Conversely, if the underlying mortgage assets experience less than anticipated
prepayments of principal, the yield on POs could be materially and adversely
affected.

REAL ESTATE INVESTMENT TRUSTS--A REIT is a corporation, or a business trust
that would otherwise be taxed as a corporation, which meets the definitional
requirements of the Internal Revenue Code of 1986, as amended (the "Code"). The
Code permits a qualifying REIT to deduct dividends paid, thereby effectively
eliminating corporate level Federal income tax and making the REIT a
pass-through vehicle for Federal income tax purposes. To meet the definitional
requirements of the Code, a REIT must, among other things, invest substantially
all of its assets in interests in real estate (including mortgages and other
REITs) or cash and government securities, derive most of its income from rents
from real property or interest on loans secured by mortgages on real property,
and distribute to shareholders annually a substantial portion of its otherwise
taxable income.

     REITs are characterized as equity REITs, mortgage REITs and hybrid REITs.
Equity REITs, which may include operating or finance companies, own real estate
directly and the value of, and income earned by, the REITs depends upon the
income of the underlying properties and the rental income they earn. Equity
REITs also can realize capital gains (or losses) by selling properties that have
appreciated (or depreciated) in value. Mortgage REITs can make construction,
development or long-term mortgage loans and are sensitive to the credit quality
of the borrower. Mortgage REITs derive their income from interest payments on
such loans. Hybrid REITs combine the characteristics of both equity and mortgage
REITs, generally by holding both ownership interests and mortgage interests in
real estate. The value of securities issued by REITs are affected by tax and
regulatory requirements and by perceptions of management skill. They also are
subject to heavy cash flow dependency, defaults by borrowers or tenants,
self-liquidation and the possibility of failing to qualify for tax-free status
under the Code or to maintain exemption from the Investment Company Act of 1940,
as amended (the "1940 Act").

ADJUSTABLE-RATE MORTGAGE LOANS ("ARMS")--ARMs eligible for inclusion in a
mortgage pool will generally provide for a fixed initial mortgage interest rate
for a specified period of time, generally for either the first three, six,
twelve, thirteen, thirty-six, or sixty scheduled monthly payments. Thereafter,
the interest rates are subject to periodic adjustment based on changes in an
index. ARMs typically have minimum and maximum rates beyond which the mortgage
interest rate may not vary over the lifetime of the loans. Certain ARMs provide
for additional limitations on the maximum amount by which the mortgage interest
rate may adjust for any single adjustment period. Negatively amortizing ARMs may
provide limitations on changes in the required monthly payment. Limitations on
monthly payments can result in monthly payments that are greater or less than
the amount necessary to amortize a negatively amortizing ARM by its maturity at
the interest rate in effect during any particular month.
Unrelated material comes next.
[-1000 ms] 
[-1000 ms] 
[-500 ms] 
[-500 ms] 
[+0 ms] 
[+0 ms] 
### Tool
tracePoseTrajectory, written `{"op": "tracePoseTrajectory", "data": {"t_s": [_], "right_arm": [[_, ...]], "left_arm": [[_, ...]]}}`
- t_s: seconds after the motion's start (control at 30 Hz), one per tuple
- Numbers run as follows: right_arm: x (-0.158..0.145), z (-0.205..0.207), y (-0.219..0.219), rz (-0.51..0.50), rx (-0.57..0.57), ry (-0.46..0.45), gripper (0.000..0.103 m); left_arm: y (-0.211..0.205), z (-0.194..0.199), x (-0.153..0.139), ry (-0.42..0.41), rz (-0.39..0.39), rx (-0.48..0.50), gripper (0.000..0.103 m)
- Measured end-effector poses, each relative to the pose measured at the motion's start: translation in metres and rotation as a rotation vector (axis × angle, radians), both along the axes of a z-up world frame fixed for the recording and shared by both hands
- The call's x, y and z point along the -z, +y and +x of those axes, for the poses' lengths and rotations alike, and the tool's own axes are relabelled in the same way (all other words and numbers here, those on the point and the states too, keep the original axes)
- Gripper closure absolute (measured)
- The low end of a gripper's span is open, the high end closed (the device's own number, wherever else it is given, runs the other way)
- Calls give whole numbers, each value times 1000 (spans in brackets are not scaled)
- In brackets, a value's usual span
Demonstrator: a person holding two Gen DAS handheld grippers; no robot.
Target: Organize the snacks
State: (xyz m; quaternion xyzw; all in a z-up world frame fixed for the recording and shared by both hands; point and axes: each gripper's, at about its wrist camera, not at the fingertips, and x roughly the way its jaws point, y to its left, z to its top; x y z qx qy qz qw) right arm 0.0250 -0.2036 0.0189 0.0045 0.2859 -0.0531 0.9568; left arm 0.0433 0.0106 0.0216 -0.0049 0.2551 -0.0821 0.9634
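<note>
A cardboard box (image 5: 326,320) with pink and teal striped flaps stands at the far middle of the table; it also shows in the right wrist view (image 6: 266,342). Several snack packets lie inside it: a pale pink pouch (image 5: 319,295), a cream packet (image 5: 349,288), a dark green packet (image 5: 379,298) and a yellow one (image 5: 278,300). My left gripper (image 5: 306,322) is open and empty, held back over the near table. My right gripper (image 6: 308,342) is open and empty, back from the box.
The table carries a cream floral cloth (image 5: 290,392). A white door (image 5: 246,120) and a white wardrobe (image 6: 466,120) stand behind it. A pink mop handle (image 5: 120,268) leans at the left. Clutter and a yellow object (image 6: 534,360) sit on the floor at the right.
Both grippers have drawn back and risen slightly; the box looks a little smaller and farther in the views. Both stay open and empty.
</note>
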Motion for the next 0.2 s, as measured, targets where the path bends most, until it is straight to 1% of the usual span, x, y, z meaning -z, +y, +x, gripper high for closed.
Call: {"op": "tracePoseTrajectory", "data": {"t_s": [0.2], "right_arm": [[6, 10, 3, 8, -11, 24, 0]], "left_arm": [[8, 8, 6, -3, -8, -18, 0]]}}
OTHER MORTGAGE-RELATED SECURITIES--Other mortgage-related securities
include securities other than those described above that directly or indirectly
represent a participation in, or are secured by and payable from, mortgage loans
on real property, including CMO residuals. Other mortgage-related securities may
be equity or debt securities issued by agencies or instrumentalities of the U.S.
Government or by private originators of, or investors in, mortgage loans,
including savings and loan associations, homebuilders, mortgage banks,
commercial banks, investment banks, partnerships, trusts and special purpose
entities of the foregoing.

     FOREIGN GOVERNMENT OBLIGATIONS; SECURITIES OF SUPRANATIONAL ENTITIES.
(Dreyfus High Yield Funds, Dreyfus Real Estate Mortgage Fund and Dreyfus
Strategic Income Fund only) The Fund may invest in obligations issued or
guaranteed by one or more foreign governments or any of their political
subdivisions, agencies or instrumentalities that are determined by the Manager
to be of comparable quality to the other obligations in which the Fund may
invest. Such securities also include debt obligations of supranational entities.
Supranational entities include international organizations designated or
supported by governmental entities to promote economic reconstruction or
development and international banking institutions and related government
agencies. Examples include the International Bank for Reconstruction and
Development (the World Bank), the European Coal and Steel Community, the Asian
Development Bank and the InterAmerican Development Bank.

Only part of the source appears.